# INSTRUCTIONS FOR THE TASK
Print exactly those lines that run from the beginning of the data to the line bearing "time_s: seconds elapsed", inclusive.

___ DATA PROVIDED

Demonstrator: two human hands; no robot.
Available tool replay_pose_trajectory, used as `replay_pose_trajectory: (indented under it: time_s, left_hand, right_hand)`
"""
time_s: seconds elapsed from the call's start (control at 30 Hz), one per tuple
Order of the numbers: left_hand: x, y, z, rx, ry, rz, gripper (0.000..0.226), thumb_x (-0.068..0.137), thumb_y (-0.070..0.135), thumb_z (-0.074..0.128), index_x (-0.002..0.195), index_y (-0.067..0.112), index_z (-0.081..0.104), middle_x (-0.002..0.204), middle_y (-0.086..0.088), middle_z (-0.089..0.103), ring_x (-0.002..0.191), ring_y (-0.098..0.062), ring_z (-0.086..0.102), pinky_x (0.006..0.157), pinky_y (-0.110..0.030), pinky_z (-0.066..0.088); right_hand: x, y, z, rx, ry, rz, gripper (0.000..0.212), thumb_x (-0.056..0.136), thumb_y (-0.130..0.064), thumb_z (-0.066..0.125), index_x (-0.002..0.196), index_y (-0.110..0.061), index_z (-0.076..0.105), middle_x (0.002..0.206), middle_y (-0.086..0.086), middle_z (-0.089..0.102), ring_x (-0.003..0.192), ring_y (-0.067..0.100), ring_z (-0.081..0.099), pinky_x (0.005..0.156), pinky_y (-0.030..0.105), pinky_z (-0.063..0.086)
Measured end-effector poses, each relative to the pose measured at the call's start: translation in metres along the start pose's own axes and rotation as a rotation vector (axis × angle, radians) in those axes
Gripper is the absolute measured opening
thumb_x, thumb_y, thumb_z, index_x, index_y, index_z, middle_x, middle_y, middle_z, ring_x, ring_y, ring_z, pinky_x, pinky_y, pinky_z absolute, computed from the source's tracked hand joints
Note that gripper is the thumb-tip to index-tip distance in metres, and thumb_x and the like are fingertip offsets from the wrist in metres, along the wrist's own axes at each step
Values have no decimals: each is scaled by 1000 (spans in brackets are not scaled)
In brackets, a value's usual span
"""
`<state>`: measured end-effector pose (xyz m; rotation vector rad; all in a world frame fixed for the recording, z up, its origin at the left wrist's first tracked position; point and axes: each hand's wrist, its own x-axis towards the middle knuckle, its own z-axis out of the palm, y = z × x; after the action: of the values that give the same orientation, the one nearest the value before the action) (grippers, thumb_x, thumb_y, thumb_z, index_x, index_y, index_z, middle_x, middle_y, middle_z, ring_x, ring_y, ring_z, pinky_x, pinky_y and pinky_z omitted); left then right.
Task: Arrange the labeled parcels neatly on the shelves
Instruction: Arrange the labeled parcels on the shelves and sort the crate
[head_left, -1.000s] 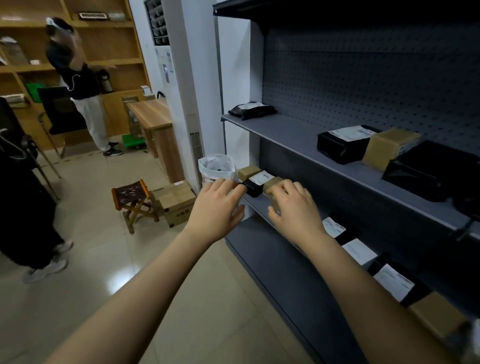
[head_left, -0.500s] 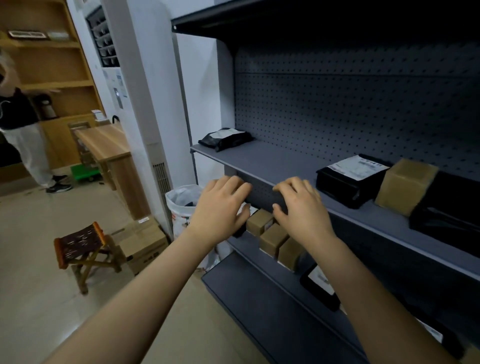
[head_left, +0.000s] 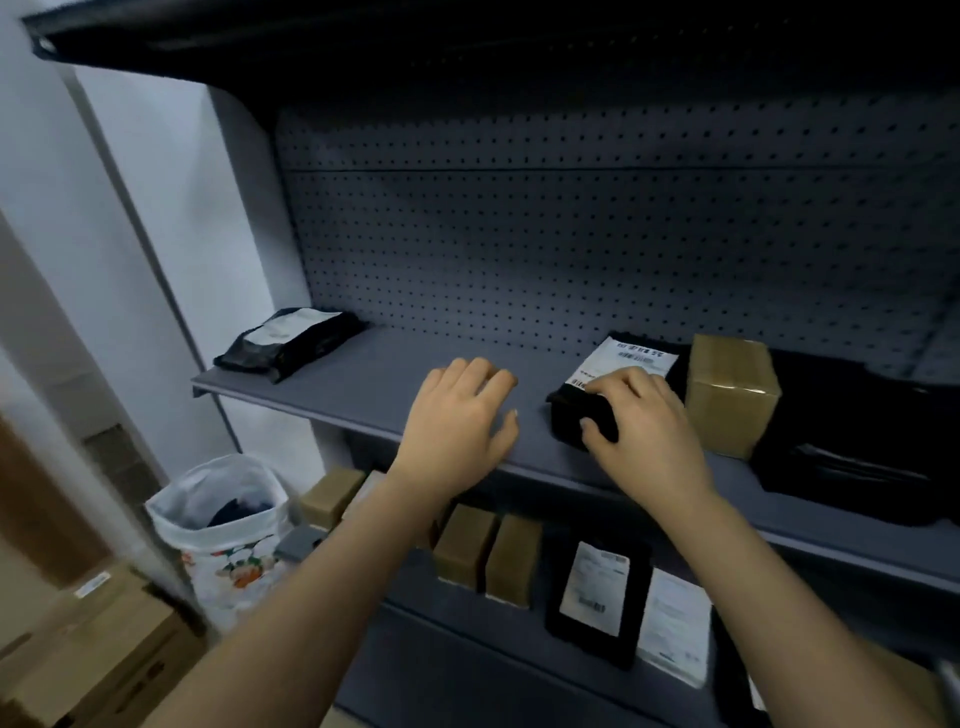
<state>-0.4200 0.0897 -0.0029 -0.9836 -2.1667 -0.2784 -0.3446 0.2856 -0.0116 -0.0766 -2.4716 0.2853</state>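
My right hand (head_left: 641, 431) clamps the black parcel (head_left: 623, 358), mid-right of frame.
Its long axis runs toward the pegboard (head_left: 519, 249); my left hand (head_left: 462, 415) lies flat and empty just left.

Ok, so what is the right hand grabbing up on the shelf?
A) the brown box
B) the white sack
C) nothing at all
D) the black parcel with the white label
D: the right hand has its fingers on top and its thumb on the front of the black parcel with the white label; the brown box stands just to its right.
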Motion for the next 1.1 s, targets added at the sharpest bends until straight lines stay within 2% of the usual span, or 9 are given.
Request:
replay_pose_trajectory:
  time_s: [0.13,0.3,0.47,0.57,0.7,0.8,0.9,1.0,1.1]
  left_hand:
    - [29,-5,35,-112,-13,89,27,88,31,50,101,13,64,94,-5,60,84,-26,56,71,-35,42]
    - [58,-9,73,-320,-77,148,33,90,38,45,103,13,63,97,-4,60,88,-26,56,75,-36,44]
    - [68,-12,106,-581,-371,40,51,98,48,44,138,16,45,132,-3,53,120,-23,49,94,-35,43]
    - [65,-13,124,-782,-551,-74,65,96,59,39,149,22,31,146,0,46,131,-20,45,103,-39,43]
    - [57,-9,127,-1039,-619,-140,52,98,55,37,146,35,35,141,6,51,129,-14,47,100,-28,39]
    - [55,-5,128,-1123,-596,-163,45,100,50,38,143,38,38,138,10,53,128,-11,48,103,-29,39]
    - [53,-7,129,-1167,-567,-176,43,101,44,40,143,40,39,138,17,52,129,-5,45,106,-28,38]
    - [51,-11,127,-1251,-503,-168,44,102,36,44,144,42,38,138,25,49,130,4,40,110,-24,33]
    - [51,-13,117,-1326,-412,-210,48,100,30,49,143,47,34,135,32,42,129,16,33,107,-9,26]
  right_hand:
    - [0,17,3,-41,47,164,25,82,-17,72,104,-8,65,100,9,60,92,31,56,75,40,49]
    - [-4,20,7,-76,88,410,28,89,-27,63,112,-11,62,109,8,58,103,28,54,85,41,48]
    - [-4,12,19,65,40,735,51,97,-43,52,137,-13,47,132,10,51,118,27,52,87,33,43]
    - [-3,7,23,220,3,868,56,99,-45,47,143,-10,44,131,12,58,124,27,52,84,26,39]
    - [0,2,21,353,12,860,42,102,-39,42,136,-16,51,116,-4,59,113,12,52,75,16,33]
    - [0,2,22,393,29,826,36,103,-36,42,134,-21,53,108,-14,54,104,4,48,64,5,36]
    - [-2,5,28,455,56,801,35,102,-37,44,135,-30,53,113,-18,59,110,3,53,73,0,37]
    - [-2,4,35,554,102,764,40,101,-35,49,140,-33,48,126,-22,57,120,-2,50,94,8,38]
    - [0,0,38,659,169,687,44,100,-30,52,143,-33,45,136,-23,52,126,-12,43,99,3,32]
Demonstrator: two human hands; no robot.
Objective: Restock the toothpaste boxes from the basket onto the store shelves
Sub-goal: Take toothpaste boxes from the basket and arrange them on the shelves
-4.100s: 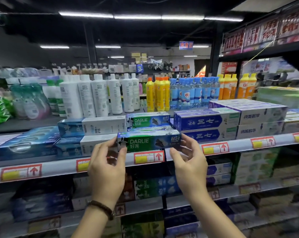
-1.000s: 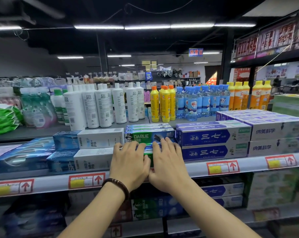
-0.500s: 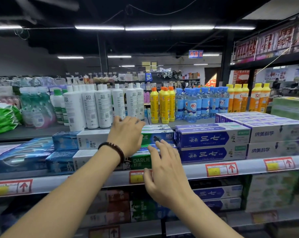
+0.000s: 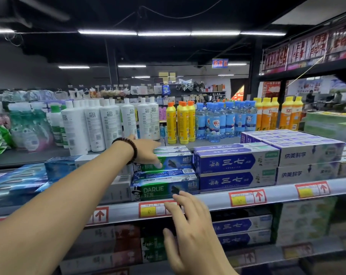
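Up there, the left hand (image 4: 146,153), a bead bracelet (image 4: 130,148) at its wrist, lay with straight fingers on the upper Darlie toothpaste box (image 4: 178,161), stacked directly on the lower Darlie toothpaste box (image 4: 158,190). Just below that lower box, the right hand (image 4: 192,225) hung wide open, holding nothing. Right of it sat blue toothpaste boxes (image 4: 235,161).
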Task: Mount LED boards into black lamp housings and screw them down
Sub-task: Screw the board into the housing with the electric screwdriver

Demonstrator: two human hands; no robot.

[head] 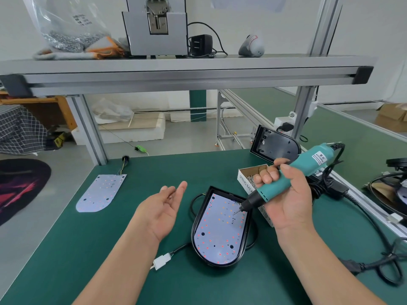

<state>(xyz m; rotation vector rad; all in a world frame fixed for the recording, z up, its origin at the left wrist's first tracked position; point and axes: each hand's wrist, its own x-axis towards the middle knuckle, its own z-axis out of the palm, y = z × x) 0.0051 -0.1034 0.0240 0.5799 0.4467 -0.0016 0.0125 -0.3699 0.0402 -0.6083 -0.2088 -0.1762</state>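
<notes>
A black lamp housing (195,236) lies on the green table with a white LED board (217,232) seated inside it. My right hand (286,194) grips a teal electric screwdriver (293,176); its bit tip points down at the board's upper right area. My left hand (161,209) hovers palm-up left of the housing, fingers straight and relaxed. A small screw seems to lie on its fingers, too tiny to be sure. A second loose LED board (99,193) lies at the far left. An empty black housing (275,144) leans at the back right.
A cardboard box of screws (251,176) stands behind the screwdriver. A white connector (160,260) on a black wire trails from the housing. The screwdriver's black cable (374,230) loops along the right table edge. An aluminium shelf (187,73) spans overhead.
</notes>
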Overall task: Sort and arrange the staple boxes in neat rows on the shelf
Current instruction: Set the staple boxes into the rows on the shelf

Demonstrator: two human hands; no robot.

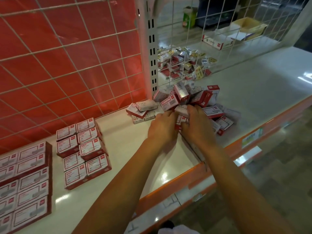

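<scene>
On the left of the white shelf (128, 159), two blocks of staple boxes already stand in neat rows: a large block (25, 183) at the near left edge and a smaller block (82, 149) just right of it, both in front of the wire grid (67, 65). The sorting seems to be partway done, and the step in hand looks like gathering the next batch. Both my forearms reach far and right across the bare middle of the shelf. My left hand (163, 127) and right hand (196, 125) sit side by side, knuckles up, fingers curled down and clamped on a clutch of boxes (181, 119) between them at the near edge of the loose pile (189, 98). How many I hold is hidden under my hands. Next, I judge, I must lift the clutch clear, square it up, and carry it left to the rows.
</scene>
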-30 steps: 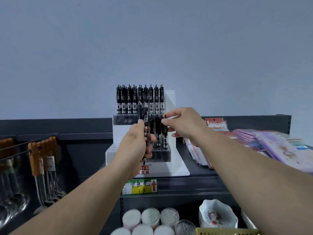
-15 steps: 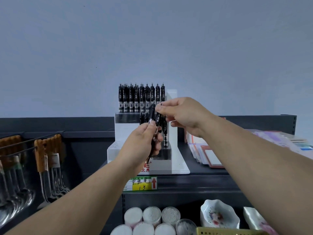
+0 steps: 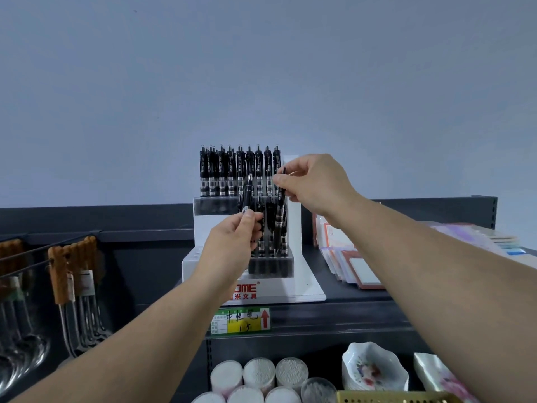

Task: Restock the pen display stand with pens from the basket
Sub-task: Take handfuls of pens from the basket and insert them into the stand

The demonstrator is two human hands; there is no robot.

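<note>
A white tiered pen display stand (image 3: 302, 289) sits on the top shelf. Its back row is packed with several black pens (image 3: 232, 173), and a few more stand at the right of the lower tier. My left hand (image 3: 232, 242) grips a bundle of black pens (image 3: 247, 193) in front of the stand, tips sticking up. My right hand (image 3: 313, 181) pinches a single black pen (image 3: 280, 199) by its upper end, hanging upright over the right side of the lower tier. A yellow perforated basket rim (image 3: 392, 398) shows at the bottom edge.
Notebooks and cards (image 3: 357, 269) lie to the right of the stand. Wooden-handled ladles (image 3: 75, 286) hang at the left. Below the shelf are cotton-swab tubs (image 3: 258, 373) and floral dishes (image 3: 374, 367). A price tag (image 3: 241, 319) is on the shelf edge.
My right hand pulled one pen out of the bundle in my left hand and lifted it up and right, above the lower tier. My left hand stayed roughly in place.
</note>
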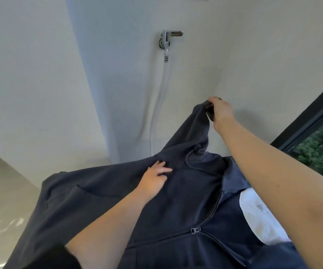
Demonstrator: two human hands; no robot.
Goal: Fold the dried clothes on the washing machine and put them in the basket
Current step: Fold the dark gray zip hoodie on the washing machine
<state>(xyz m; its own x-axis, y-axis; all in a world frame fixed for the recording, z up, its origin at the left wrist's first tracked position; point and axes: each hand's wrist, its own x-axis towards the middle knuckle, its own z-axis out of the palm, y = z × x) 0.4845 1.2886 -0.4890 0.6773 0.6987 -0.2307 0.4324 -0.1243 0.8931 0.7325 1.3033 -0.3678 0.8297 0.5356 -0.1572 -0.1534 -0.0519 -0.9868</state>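
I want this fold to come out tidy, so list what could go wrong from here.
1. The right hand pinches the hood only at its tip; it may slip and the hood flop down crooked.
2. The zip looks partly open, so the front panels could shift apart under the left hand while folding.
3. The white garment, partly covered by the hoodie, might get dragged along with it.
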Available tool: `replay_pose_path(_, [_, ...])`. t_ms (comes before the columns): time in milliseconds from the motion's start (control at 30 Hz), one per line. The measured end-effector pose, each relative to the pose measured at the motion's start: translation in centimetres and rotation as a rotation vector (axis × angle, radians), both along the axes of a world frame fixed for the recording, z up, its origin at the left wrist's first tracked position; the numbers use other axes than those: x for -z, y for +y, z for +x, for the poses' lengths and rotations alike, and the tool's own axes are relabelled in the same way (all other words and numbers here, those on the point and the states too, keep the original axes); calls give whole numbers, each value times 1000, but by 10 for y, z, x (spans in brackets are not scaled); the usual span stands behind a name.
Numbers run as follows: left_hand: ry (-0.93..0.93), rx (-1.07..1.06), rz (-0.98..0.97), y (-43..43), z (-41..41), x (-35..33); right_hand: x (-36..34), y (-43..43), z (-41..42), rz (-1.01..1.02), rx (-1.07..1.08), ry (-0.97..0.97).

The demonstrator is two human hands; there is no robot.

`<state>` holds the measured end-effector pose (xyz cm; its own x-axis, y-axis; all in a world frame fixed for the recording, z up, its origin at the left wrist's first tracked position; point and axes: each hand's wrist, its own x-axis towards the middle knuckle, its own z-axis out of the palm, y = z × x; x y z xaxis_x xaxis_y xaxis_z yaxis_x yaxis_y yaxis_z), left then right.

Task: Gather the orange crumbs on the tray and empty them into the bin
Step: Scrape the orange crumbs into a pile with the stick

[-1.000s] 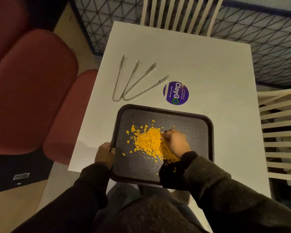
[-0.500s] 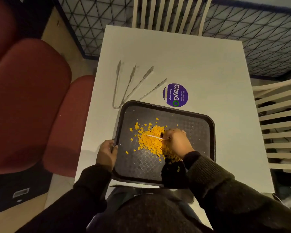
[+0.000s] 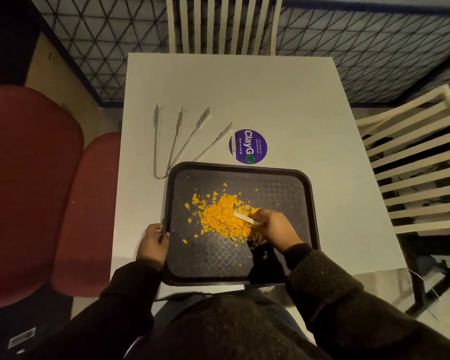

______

# TASK OUTPUT
Demonstrator: two human hands; no robot.
Available tool replay_pose_trajectory, used as `replay_pose_trajectory: (indented under it: time_s, left_hand, right_hand)`
"""
time_s: seconds elapsed from the call's start (control at 30 Hz), one per tuple

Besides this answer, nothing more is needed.